El poder hace que quien lo ejerce viva su Divina Comedia... hasta que un día cae el telón y el protagonista regresa allí donde todo nace, crece y se desarrolla... al rasante suelo.
La diaria orgía informativa mundial, la presión de la empresa constantemente en la cuerda floja entre el triunfo y el descalabro; la vida intensamente intercomunicada y los inter amigos inter invisibles, hacen que algunos lleguen a creer que la vida sólo existe en Nueva York, Londres, Shangai, los gobiernos, las sedes de las multinacionales y el despacho del director, mientras otros, aislados de tanta vorágine, quieren creer que el mundo empieza y acaba en los metros cuadrados de su habitación.
Cuando uno a su manera, un poco loquitos todos nos volvimos.
Perder el origen es perder nuestra originalidad, la esencia de la savia que produce el anclaje en la rasante realidad de nuestro inicio y nuestro fin.
Olvidamos la tierra.
A algunos la vida les lleva a volar sin detenerse demasiado.
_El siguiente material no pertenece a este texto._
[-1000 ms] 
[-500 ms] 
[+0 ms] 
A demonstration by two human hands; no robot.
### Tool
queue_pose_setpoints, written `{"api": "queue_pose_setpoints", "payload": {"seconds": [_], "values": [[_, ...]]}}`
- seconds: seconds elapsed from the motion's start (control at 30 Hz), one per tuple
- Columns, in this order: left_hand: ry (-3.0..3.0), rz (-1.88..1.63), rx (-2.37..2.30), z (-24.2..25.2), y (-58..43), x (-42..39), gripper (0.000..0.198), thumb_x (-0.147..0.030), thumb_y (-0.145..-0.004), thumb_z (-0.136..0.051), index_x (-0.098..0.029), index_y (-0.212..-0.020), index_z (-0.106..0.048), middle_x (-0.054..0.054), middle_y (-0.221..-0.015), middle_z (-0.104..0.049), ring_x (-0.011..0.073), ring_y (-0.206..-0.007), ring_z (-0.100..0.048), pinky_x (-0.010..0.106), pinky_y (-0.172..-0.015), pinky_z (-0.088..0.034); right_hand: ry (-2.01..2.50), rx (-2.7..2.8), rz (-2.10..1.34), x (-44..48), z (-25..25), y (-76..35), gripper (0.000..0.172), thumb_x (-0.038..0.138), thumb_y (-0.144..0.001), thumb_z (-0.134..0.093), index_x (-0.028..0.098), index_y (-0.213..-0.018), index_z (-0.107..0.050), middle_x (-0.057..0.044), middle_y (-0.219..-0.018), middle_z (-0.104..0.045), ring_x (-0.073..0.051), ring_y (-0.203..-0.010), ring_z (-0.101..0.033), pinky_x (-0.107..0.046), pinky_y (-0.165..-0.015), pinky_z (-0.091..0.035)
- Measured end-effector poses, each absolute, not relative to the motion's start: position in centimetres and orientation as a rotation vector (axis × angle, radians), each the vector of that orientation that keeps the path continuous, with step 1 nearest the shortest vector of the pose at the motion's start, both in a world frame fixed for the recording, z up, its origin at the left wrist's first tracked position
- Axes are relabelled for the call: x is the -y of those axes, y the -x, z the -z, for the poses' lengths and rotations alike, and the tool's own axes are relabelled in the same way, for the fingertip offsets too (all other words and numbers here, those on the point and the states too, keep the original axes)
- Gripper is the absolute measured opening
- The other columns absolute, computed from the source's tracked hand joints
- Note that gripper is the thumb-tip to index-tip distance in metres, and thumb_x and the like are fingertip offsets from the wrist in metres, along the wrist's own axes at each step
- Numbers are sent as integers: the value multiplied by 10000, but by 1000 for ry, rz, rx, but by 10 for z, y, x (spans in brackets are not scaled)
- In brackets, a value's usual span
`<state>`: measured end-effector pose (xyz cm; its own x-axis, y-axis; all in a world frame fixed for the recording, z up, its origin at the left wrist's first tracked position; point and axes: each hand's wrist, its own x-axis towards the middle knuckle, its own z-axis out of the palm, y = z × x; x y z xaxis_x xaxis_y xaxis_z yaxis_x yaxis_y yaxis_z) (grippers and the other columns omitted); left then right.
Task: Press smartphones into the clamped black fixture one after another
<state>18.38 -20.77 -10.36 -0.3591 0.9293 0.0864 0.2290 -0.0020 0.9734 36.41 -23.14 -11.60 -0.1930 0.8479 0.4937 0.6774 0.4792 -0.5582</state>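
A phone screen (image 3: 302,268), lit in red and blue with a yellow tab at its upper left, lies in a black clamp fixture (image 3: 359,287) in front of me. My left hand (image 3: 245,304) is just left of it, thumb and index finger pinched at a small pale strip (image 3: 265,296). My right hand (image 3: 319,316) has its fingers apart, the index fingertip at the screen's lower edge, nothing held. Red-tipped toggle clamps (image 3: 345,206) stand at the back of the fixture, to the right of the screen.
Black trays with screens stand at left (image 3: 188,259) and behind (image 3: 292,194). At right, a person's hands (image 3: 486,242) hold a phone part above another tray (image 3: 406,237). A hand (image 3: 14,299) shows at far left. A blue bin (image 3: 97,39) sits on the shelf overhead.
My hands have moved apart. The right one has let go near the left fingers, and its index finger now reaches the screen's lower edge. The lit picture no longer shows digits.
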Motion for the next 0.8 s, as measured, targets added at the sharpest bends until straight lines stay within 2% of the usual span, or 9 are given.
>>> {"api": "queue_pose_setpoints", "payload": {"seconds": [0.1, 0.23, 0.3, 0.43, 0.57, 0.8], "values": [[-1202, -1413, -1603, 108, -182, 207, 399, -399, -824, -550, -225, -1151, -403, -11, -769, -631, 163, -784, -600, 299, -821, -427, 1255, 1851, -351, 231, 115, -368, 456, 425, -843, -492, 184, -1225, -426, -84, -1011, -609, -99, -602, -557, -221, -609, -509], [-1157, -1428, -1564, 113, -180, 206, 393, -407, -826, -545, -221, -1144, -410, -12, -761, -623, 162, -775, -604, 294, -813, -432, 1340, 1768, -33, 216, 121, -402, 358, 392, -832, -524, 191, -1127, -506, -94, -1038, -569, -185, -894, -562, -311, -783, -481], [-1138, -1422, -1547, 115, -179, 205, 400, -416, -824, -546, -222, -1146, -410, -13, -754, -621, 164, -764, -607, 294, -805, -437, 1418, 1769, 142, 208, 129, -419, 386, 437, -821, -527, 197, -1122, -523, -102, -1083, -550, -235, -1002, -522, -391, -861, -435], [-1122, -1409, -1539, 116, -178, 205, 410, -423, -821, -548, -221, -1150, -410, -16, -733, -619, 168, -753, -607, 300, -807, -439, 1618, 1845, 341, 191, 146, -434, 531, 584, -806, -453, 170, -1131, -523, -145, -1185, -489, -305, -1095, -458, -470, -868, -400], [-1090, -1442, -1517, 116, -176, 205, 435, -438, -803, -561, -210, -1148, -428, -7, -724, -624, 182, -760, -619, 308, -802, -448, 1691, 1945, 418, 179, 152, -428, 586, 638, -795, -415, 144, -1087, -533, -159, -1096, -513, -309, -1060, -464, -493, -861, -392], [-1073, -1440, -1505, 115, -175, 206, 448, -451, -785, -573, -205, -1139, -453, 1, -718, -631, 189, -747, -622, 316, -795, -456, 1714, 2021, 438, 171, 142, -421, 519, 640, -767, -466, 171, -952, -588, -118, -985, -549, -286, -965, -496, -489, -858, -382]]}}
Cuando eso ocurre, sabio es tener presente que al final de todos los finales la gran pista de aterrizaje será nuestro pequeño huerto, allí donde nuestras neuronas echaron raíces y desplegaron su fuerza, su habilidad, su saber y su ser.
Para la inmensa mayoría de los ciudadanos, el noventa por ciento de las cosas pasan a ras de suelo y se mueven en espacios delimitados por y para la vida cotidiana.
En lo mínimo imperecedero siempre está el germen de la sabiduría. Todo lo demás son tentáculos de experiencias que, igual que se expanden, se contraen.
La ciencia desarrolla la técnica. La sabiduría, el humanismo.
La ciencia acosa el resultado. El humanismo persigue el bien.
La sabiduría siempre parte de una semilla, que a veces se transforma en un inmenso bosque.
Vuela hasta donde tu serena fuerza alcance, pero jamás dejes de ser un aterrizado campesino de la vida.